Newsletters

2023 Spring

Middle East Center Newsletter

FROM THE DESK OF THE DIRECTOR

As the end of the 2022-23 academic year comes to a close, so too does my tenure as the Director of the University of Washington’s Middle East Center (MEC). During the past eight years, I have been tremendously honored to work with an amazing community of scholars, students, and staff, not to mention a dedicated and erudite public that has shown a sustained interest in learning about the richness and complexity of the Middle East and North Africa (MENA). I have also had the privilege of representing the University of Washington’s MEC in national meetings and conferences.

The MENA region is the epicenter of some of most significant global concerns of our time – from forced migration to climate catastrophe; revolutionary movements to international sanctions; historic international accords to humanitarian interventions. We, at the MEC, have covered it all. Along the way, we have had our own UW experts weigh in on key regional developments with their innovative research. Renowned experts we have invited have shed light on important concerns, as well as US interests in the region.

We have supported students from diverse backgrounds gain expertise in the languages, politics, and cultures of the region and have found ways to encourage interest in studying the region, despite the challenges of obtaining visas and funding students in one of the most expensive cities in the country. Our efforts have paid off in spades as our students have moved on to important positions as Middle East experts and advisors, educators, and scholars and researchers.
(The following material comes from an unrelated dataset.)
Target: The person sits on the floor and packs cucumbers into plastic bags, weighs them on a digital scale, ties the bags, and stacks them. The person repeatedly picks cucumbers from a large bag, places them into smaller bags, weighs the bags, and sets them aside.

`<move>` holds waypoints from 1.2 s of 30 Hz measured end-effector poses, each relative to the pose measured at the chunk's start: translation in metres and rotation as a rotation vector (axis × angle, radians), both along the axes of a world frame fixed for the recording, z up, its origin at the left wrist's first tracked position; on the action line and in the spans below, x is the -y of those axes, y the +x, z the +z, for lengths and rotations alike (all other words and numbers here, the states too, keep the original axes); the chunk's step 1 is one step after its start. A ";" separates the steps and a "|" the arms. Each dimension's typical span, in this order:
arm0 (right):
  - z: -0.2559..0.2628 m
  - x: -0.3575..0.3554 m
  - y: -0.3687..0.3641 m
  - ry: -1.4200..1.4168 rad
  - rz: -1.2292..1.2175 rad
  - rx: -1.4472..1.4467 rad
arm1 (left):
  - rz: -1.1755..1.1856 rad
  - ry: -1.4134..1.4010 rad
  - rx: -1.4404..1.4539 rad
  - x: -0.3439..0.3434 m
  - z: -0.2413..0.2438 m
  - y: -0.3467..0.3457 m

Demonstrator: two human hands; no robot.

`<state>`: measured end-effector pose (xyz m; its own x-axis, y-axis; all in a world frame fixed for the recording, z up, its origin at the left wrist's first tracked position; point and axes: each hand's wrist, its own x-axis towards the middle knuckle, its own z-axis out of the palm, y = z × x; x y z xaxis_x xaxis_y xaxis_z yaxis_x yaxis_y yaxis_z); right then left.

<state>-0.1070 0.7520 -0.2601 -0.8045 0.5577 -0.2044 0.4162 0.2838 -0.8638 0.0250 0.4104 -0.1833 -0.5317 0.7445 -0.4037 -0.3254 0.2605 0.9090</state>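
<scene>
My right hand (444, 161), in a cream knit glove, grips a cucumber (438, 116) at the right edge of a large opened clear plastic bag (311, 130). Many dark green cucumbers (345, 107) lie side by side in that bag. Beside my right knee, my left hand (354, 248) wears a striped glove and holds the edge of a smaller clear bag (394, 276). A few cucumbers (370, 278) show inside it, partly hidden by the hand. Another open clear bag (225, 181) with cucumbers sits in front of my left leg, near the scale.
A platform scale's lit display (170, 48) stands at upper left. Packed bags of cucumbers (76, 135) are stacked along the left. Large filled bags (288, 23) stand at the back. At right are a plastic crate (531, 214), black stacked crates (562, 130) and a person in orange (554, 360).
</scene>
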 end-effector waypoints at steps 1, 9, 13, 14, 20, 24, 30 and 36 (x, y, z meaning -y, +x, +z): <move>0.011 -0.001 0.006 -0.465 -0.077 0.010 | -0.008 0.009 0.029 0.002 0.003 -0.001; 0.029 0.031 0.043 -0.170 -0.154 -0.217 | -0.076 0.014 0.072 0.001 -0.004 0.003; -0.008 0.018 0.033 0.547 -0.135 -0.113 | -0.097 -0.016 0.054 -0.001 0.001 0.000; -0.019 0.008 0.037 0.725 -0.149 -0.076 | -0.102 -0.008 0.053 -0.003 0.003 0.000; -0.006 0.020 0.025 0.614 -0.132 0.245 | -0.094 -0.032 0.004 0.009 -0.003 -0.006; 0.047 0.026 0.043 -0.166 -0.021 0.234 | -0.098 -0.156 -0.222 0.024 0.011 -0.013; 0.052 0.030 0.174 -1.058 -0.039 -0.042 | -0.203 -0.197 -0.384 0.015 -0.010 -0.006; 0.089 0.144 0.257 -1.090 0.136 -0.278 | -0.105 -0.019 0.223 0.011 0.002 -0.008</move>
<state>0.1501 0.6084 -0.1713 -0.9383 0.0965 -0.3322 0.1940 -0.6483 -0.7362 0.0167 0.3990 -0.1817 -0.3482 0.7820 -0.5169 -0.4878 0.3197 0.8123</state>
Over the years, we have had the privilege of supporting faculty development in the teaching of critical languages, developing new courses, or working through new research projects and papers. Finally, we have had the tremendous opportunity to educate the residents of Washington State about the MENA and helped develop both interest and compassion through our myriad outreach efforts.

In this last newsletter of my time as MEC Director, I share a lovely tribute to Professor Jere Bacharach from retired MEC Associate Director, Felicia Hecker, who describes his invaluable commitment to Middle East Studies, including the founding of the Middle East Studies Association and developing many of the MENA programs and centers that now serve our UW community. We also highlight some of the awesome activities and achievements of our students. And below you will find links to podcasts of the MEC’s terrific experts over the year.

I look forward to passing the directorship to a new leader, with a fresh vision, who will, nonetheless, continue shining a light on this tremendously important region of the world.

All best wishes,

Arzoo Osanloo
Director, Middle East Center
Henry M. Jackson School of International Studies


NEWS FROM THE CENTER

In Memoriam: Jere Bacharach

By Felicia Hecker | Retired, Associate Director, Middle East Center, University of Washington

Jere L. Bacharach, Professor Emeritus, Department of History and Stanley D. Golub Professor Emeritus of International Studies,scholar of the medieval Middle East, inspiring teacher, colleague, friend, and mentor to many, died April 9, 2023 at the age of 84.

Jere Bacharach

Jere Bacharach

Jere Bacharach received his B.A. from Trinity College (CT), his M.A. from Harvard University, and his Ph.D. from the University of Michigan-Ann Arbor. His lifelong dedication to Middle East and Islamic history began in the fall of 1958 when he did his junior year abroad at Edinburgh University. There he took his first course on Islamic history, which proved to be a pivotal moment in his life and one that he later reflected on saying, “I became so turned on by the subject that I decided to make Islamic history a life’s pursuit and I am pleased I did.”[1]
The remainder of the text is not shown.